-- Opening Marker --

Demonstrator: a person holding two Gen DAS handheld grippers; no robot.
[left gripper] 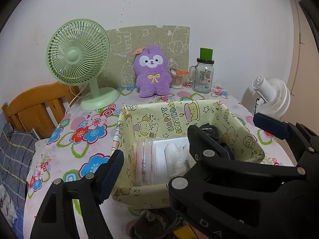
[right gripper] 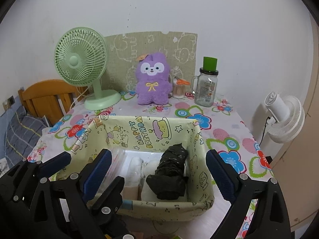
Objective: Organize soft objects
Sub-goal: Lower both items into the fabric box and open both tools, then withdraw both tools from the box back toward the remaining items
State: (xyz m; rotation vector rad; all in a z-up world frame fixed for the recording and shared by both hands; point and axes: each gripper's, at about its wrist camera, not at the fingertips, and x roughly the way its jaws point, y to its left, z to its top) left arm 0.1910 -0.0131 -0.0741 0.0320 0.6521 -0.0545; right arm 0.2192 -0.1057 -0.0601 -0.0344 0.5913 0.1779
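Both wrist cameras look forward and slightly down across the table (left gripper: 83,143) toward the back wall, close above the near edge. The left view sits left of the yellow fabric box (left gripper: 229,123); the right view faces it squarely. Both share the box (right gripper: 199,149), green fan (left gripper: 77,51) and purple plush (right gripper: 152,77).

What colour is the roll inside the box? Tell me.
Black, a crinkly plastic roll lying in the box; clearest in the right wrist view.

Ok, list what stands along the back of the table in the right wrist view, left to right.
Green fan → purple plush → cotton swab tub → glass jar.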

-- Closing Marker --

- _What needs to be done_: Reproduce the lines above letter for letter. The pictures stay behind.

- _Response to the task_:
Demonstrator: a person holding two Gen DAS handheld grippers; no robot.
[left gripper] 
[right gripper] 
Objective: Organize soft objects
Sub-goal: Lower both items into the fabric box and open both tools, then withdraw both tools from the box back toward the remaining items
State: (xyz m; rotation vector rad; all in a z-up world frame fixed for the recording and shared by both hands; point and axes: each gripper's, at about its wrist camera, not at the fingertips, and x roughly the way its jaws point, y to its left, z to its top) left arm 0.1910 -0.0131 -0.0741 0.0320 0.6521 -0.0545; right arm 0.2192 -0.1057 -0.0601 -0.0344 0.5913 0.1779
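Both wrist cameras look forward and slightly down across the table (left gripper: 83,143) toward the back wall, close above the near edge. The left view sits left of the yellow fabric box (left gripper: 229,123); the right view faces it squarely. Both share the box (right gripper: 199,149), green fan (left gripper: 77,51) and purple plush (right gripper: 152,77).

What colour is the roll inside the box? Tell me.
Black, a crinkly plastic roll lying in the box; clearest in the right wrist view.

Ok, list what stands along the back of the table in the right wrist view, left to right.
Green fan → purple plush → cotton swab tub → glass jar.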

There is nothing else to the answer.